> [Directions]
Your copy should match the listing below exactly, except that it holds no images.

====

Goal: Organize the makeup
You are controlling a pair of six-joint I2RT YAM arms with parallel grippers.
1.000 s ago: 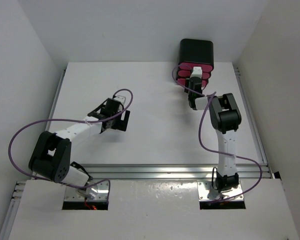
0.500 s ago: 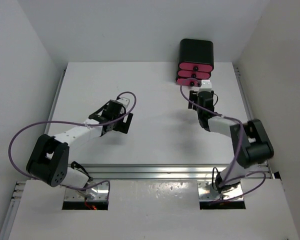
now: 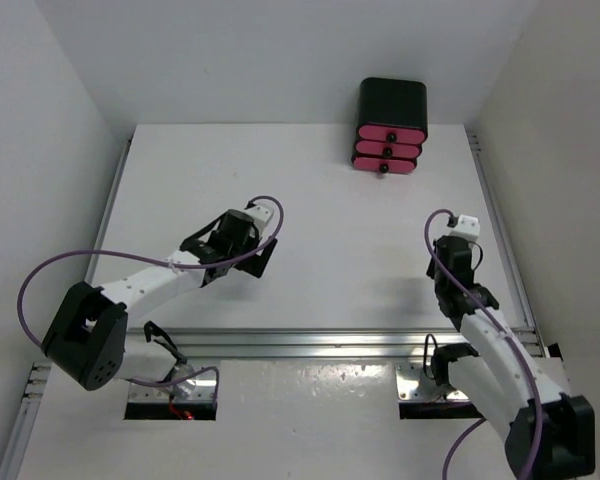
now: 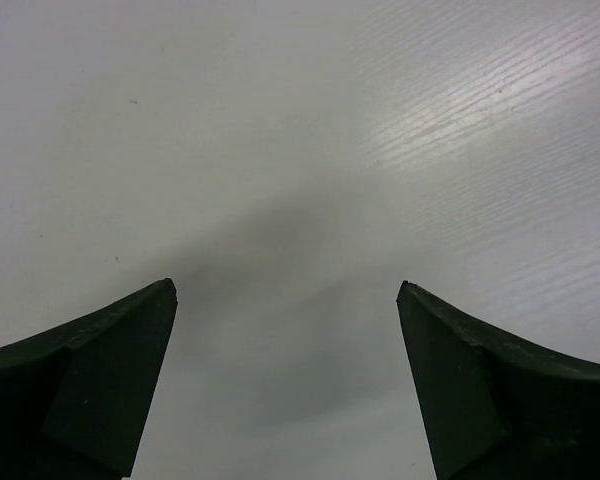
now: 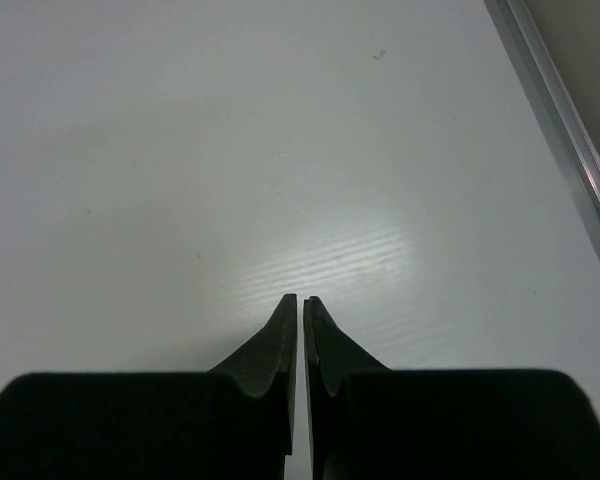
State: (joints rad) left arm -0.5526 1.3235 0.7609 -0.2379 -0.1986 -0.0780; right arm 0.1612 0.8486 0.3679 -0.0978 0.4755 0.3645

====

> [Result of the task]
Goal: Organize the makeup
You are controlling a pair of six-joint I2RT YAM arms with parallel grippers.
1.000 s ago: 
0.500 s ago: 
now: 
now: 
now: 
State: (joints rad) left arm -0.5526 1.3235 0.7609 -0.2379 -0.1986 -0.0780; right arm 0.1612 0.8486 0.3679 -0.0978 0.4755 0.3645

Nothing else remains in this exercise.